遥香ちゃんが話し掛けたのは残念ながら僕ではなく、珍妙な隣人にだったが……。

「あの……、がくくん……学くん、名前、まだ名乗ってないような気がするんだけど……」


ああ、うん。確かに聞いてないね。


「あ〜!や〜だ〜!もう、あわてんぼうで本当にやんなっちゃう〜!アタ……ボクは〜、新谷しんたに がくっていうの〜。『ガッくん』って呼んでね☆」


あ、今『アタシ』って言いかけたね。


「とにかくよろしくね〜☆」

「あ、よろしく……お願いします……」

後頭部は痛むし、隣人はあまりにもキャラが強烈過ぎて、その場に居るのが辛くなってきた僕は、とりあえず部屋に戻る事にした。

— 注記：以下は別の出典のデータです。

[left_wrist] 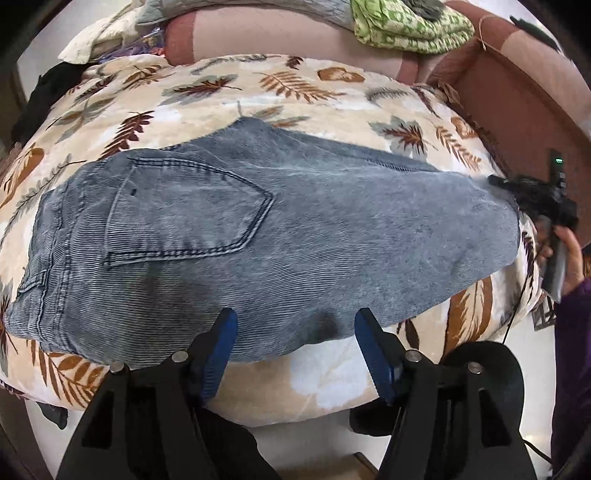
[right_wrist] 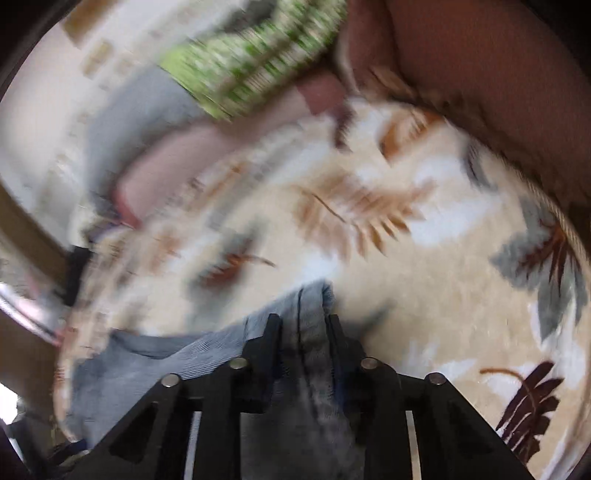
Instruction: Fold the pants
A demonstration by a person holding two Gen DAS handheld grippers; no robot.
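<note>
Blue-grey denim pants [left_wrist: 258, 229] lie folded across a leaf-print blanket [left_wrist: 280, 88], back pocket up, waistband at the left. My left gripper [left_wrist: 295, 325] is open and empty, its blue pads just above the pants' near edge. My right gripper [left_wrist: 532, 195] shows at the far right end of the pants in the left wrist view. In the blurred right wrist view, my right gripper [right_wrist: 303, 321] is shut on a bunched fold of the pants [right_wrist: 314, 306], with the rest of the denim trailing to the left.
A green patterned cloth [left_wrist: 410, 26] and other laundry lie on the sofa back behind the blanket. A brown sofa arm [left_wrist: 517, 92] rises at the right. A black garment [left_wrist: 48, 88] sits at the far left. White floor [left_wrist: 325, 439] lies below the blanket's near edge.
</note>
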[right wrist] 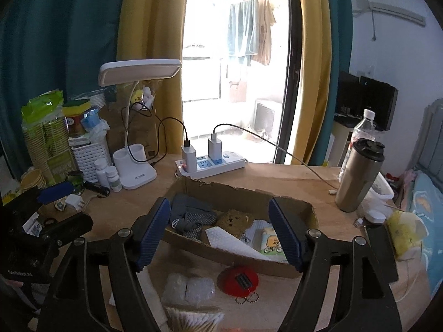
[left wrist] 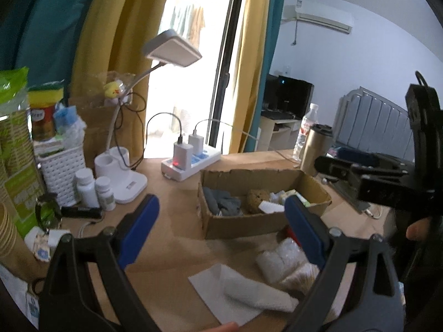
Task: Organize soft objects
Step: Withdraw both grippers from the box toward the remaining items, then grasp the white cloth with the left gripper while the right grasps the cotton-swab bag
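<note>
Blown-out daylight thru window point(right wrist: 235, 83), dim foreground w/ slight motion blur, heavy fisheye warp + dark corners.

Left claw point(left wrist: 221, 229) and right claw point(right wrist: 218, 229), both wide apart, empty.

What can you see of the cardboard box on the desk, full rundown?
The cardboard box is a shallow, open-topped brown tray with torn, ragged rims. It sits flat on the wooden desk, just in front of the white power strip. Inside lie grey fabric items, a brown sponge-like lump, a white textured sheet and a small packet with a cartoon print. A red round item lies just outside its near wall. Neither gripper touches it.
</note>
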A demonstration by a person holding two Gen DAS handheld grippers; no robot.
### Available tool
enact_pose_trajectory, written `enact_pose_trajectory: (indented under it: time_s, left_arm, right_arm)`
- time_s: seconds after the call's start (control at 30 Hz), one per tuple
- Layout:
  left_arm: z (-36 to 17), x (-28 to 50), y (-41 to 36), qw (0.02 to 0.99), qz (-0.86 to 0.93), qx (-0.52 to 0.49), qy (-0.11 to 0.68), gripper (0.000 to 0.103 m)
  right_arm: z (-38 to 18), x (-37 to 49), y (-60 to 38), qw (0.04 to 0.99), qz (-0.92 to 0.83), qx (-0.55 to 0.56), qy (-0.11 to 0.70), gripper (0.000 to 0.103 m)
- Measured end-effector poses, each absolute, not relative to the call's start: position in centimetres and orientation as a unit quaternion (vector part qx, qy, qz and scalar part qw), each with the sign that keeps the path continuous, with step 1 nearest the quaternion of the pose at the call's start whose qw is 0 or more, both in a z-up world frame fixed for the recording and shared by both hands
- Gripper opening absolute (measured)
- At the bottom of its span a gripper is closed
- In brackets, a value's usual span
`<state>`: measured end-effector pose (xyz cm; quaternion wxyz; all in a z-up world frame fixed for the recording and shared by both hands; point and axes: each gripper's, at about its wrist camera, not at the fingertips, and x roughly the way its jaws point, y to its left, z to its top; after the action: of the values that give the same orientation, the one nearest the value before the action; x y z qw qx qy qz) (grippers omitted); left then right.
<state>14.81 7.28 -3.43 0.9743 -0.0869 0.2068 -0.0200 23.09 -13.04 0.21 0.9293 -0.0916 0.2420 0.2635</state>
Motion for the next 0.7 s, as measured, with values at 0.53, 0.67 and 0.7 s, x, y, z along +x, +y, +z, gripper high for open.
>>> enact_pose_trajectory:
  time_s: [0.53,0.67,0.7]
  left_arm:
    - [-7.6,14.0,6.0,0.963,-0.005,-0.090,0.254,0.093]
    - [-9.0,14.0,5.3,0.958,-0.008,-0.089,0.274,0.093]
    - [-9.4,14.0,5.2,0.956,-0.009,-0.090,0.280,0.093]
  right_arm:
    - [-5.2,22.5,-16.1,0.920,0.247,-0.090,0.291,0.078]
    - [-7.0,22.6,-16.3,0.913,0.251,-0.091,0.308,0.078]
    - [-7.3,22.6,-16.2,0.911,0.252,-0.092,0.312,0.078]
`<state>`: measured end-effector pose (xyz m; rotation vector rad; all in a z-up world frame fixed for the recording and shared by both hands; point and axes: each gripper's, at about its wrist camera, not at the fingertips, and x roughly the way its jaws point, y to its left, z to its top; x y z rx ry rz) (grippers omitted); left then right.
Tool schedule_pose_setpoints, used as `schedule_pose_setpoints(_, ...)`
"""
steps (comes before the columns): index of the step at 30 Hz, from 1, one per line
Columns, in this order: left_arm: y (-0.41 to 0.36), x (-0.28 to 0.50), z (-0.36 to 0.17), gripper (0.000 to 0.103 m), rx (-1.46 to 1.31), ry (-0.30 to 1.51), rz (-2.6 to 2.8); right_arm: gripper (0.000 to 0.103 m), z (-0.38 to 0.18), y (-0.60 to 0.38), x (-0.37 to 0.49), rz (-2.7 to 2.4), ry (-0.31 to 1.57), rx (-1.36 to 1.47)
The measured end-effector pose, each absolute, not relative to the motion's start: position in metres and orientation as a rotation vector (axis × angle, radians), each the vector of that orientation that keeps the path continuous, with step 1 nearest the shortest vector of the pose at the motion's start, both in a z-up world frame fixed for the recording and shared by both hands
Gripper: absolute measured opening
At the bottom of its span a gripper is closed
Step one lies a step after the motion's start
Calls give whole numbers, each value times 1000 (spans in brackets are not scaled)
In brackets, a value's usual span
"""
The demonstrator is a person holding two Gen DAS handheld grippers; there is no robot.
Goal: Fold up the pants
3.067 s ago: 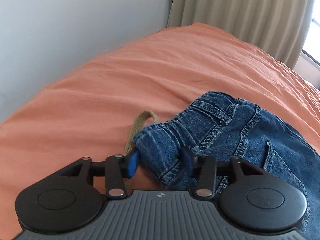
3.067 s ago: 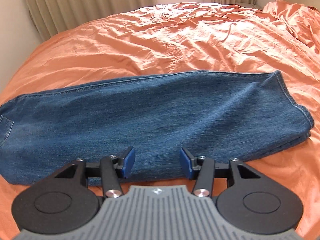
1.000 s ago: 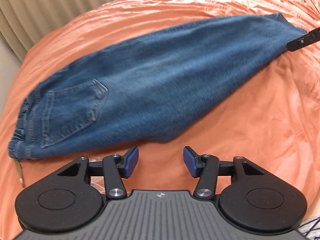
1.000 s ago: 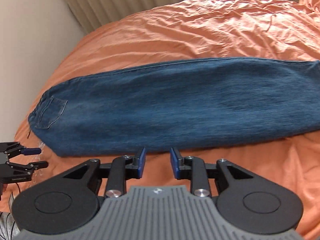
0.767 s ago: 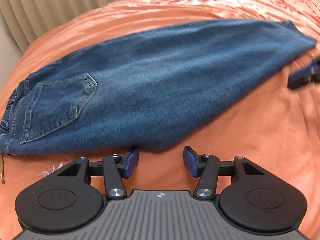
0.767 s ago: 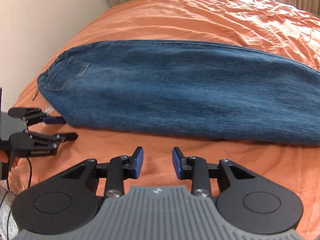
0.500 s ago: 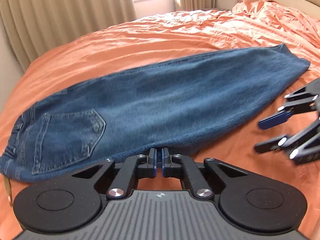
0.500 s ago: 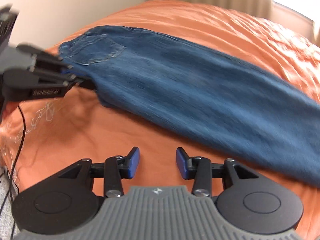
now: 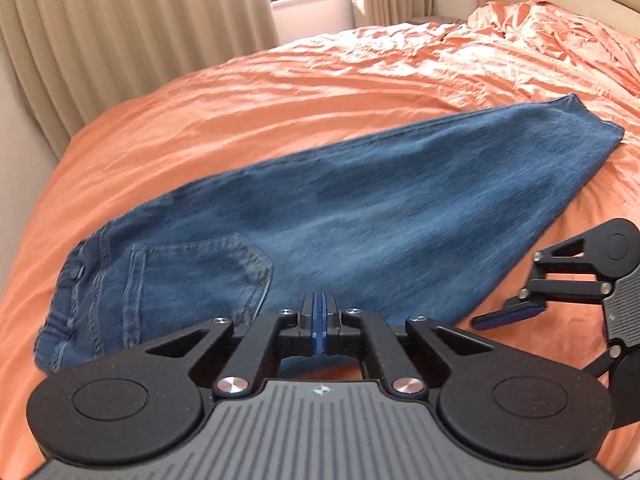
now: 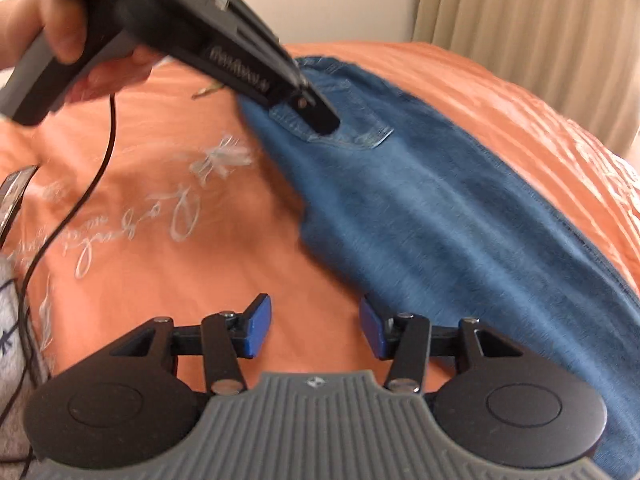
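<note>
From the left wrist, the jeans (image 9: 360,220) lie flat on the bed (image 9: 280,92), long axis running from the waistband at lower left to the hems at upper right; the left gripper (image 9: 319,318) has its fingers pressed together at the jeans' near edge (whether denim is caught there, I cannot tell). From the right wrist, the right gripper (image 10: 315,328), fingers spread and just been opening with nothing between them, sits just beside that near edge, farther toward the hems.

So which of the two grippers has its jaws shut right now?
The left gripper: its blue pads are pressed together at the near edge of the jeans. The right gripper has a clear gap over the orange bedsheet.
</note>
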<state>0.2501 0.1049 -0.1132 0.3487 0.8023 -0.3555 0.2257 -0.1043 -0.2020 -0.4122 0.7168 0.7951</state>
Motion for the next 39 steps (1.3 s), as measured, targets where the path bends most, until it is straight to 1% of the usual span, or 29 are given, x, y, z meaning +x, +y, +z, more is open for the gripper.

「じゃあ、あの、部屋の片付けもあるので、僕はこれで……」

部屋に引っ込む僕に、変人……じゃなかった、隣人の『ガッくん』は、手が手首から先を飛ばしてしまいそうな速さでブンブンと振りながら、

「バイバーーイ!またネーーー!」

と、体をクネクネしていた。

遥香ちゃんは頬の横のあたりで、可愛らしく小さく手を振ってくれていた。せめて遥香ちゃんがお隣だったら良かったのに……。


そして部屋に戻った僕は 一番重大な事を忘れていた。

「あ……晩ご飯……忘れてた……」

『ぐぅぅ』とお腹の鳴る音がした。